Davis then embarrasses lefty commentators by tossing their words hailing Gruber as an "architect" of Obamacare and someone intimately involved in crafting the legislation back at them.
Jonathan Chait recently tweeted that it may be true that "Gruber designed Obamacare conceptually, also true he played no direct role in writing the law." That's not what the New York Times reported in 2012:
Chait’s claim is great precisely because it’s just so…not believable in any way, shape, or form. Let’s take a look at the evidence. We’ll start with the New York Times:
After Mr. Gruber helped the administration put together the basic principles of the proposal, the White House lent him to Capitol Hill to help Congressional staff members draft the specifics of the legislation.
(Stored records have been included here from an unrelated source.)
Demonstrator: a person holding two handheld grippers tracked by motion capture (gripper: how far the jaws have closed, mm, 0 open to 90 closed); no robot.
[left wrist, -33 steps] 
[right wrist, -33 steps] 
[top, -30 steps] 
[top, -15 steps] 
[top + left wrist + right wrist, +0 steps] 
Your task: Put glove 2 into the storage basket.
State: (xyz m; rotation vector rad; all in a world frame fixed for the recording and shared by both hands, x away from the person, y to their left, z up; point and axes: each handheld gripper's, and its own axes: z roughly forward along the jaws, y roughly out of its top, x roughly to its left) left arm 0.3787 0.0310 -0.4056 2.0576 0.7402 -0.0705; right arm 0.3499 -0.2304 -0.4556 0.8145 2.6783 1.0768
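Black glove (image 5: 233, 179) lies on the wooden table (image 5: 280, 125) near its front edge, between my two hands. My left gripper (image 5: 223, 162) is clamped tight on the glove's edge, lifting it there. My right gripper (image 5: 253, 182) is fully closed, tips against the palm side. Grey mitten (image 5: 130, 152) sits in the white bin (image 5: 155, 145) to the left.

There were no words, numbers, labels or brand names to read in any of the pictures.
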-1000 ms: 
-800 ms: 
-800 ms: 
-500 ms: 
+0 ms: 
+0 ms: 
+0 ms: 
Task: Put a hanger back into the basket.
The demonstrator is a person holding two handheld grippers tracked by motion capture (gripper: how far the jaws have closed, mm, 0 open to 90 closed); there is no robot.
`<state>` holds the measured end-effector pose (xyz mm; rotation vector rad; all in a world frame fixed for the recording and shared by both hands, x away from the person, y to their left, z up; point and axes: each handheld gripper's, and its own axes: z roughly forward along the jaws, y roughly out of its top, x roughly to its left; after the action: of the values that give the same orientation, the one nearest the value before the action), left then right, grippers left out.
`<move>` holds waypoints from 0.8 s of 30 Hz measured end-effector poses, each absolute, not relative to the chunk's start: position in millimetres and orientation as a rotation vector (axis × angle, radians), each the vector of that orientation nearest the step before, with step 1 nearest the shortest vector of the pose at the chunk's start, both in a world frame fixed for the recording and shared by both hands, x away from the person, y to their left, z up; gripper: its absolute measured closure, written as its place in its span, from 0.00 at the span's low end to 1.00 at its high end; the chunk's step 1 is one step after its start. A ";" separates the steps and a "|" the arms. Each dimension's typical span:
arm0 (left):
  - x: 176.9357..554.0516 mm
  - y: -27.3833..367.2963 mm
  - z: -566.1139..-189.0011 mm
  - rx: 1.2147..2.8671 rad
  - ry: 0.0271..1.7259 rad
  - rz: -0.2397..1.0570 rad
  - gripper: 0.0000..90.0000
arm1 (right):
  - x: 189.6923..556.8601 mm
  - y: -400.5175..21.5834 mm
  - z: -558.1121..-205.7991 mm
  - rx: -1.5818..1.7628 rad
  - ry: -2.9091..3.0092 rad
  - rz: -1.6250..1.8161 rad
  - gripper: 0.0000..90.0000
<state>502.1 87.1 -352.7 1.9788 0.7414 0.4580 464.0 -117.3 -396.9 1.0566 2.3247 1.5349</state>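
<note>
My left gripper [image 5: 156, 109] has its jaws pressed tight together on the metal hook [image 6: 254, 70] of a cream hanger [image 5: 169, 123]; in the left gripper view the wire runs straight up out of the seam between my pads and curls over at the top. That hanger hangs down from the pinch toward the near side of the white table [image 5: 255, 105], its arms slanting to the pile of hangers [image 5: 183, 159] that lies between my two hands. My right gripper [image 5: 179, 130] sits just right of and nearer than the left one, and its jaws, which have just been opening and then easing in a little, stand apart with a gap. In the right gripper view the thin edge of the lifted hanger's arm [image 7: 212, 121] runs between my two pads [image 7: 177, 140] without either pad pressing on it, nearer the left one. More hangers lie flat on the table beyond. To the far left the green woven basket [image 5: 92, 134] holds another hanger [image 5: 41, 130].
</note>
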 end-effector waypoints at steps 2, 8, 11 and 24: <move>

The language used in the story is fascinating, since it basically characterizes Gruber as the property of the White House. How else could the White House lend him to Capitol Hill unless it owned him outright?
“But how would the newspaper even know if Gruber helped draft the law?” an intellectually challenged person with a penchant for conspiracy theories and a crippling case of epistemological closure might ask. Fair enough. Here we have the Obama campaign itself declaring in 2012 that Gruber “helped write Obamacare“:
There's more, including a satisfying takedown of Jonathan Cohn of TNR. Both Cohn and Chait are scoring conservatives, claiming they've gone crazy over Gruber. You know they don't have a decent counter to Gruber's words when they accuse the right of being mentally unbalanced.